▶ [Problem requirements]
Your answer should hold only the lines from the start of the data below through the line with "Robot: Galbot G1", copied exactly, with pictures left out.

* * *

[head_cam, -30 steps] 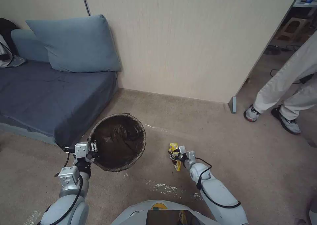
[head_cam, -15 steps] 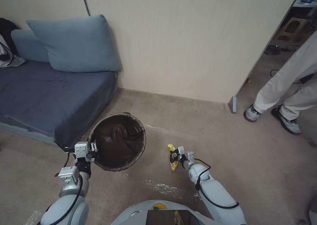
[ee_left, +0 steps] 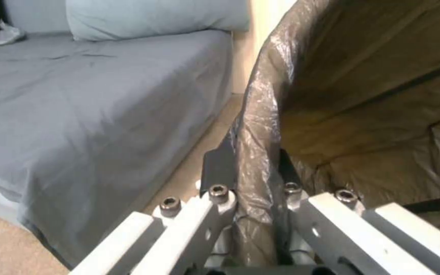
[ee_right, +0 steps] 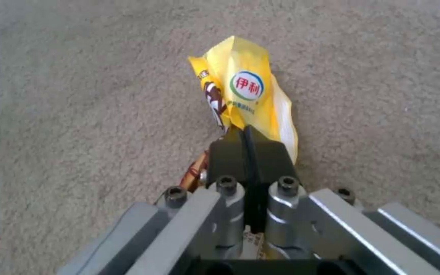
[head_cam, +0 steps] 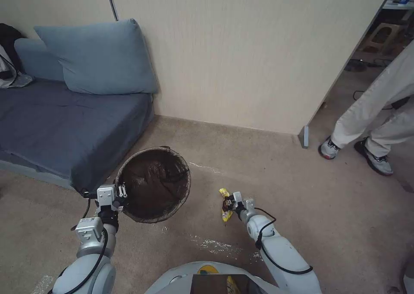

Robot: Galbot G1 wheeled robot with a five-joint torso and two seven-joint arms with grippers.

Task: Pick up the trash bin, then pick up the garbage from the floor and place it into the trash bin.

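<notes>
The trash bin [head_cam: 153,184], round with a dark brown bag folded over its rim, hangs just off the carpet beside the sofa. My left gripper [head_cam: 120,194] is shut on its near rim. In the left wrist view the fingers [ee_left: 219,168] pinch the crinkled bag and rim of the trash bin [ee_left: 357,114]. To the right of the bin, low over the carpet, my right gripper [head_cam: 229,203] is shut on the garbage, a crumpled yellow snack wrapper [head_cam: 224,194]. The right wrist view shows this wrapper [ee_right: 245,88] sticking out past the closed right gripper [ee_right: 248,141].
A blue-grey sofa [head_cam: 51,125] with a large cushion [head_cam: 99,56] stands at the left against the wall [head_cam: 241,56]. A person's legs and shoes [head_cam: 371,130] are at the right by a doorway. White scuffs [head_cam: 213,244] mark the open carpet ahead of me.
My right gripper has shifted slightly nearer to me and lower, still holding the yellow wrapper, which now looks more folded. The left arm and the bin have not moved.
</notes>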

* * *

▶ [Reply]
[head_cam, -30 steps] 
[head_cam, -15 steps] 
[ee_left, +0 steps] 
[ee_right, +0 steps] 
[head_cam, +0 steps] 

Robot: Galbot G1 wheeled robot with a five-joint torso and two seven-joint arms with grippers.

No further answer is required.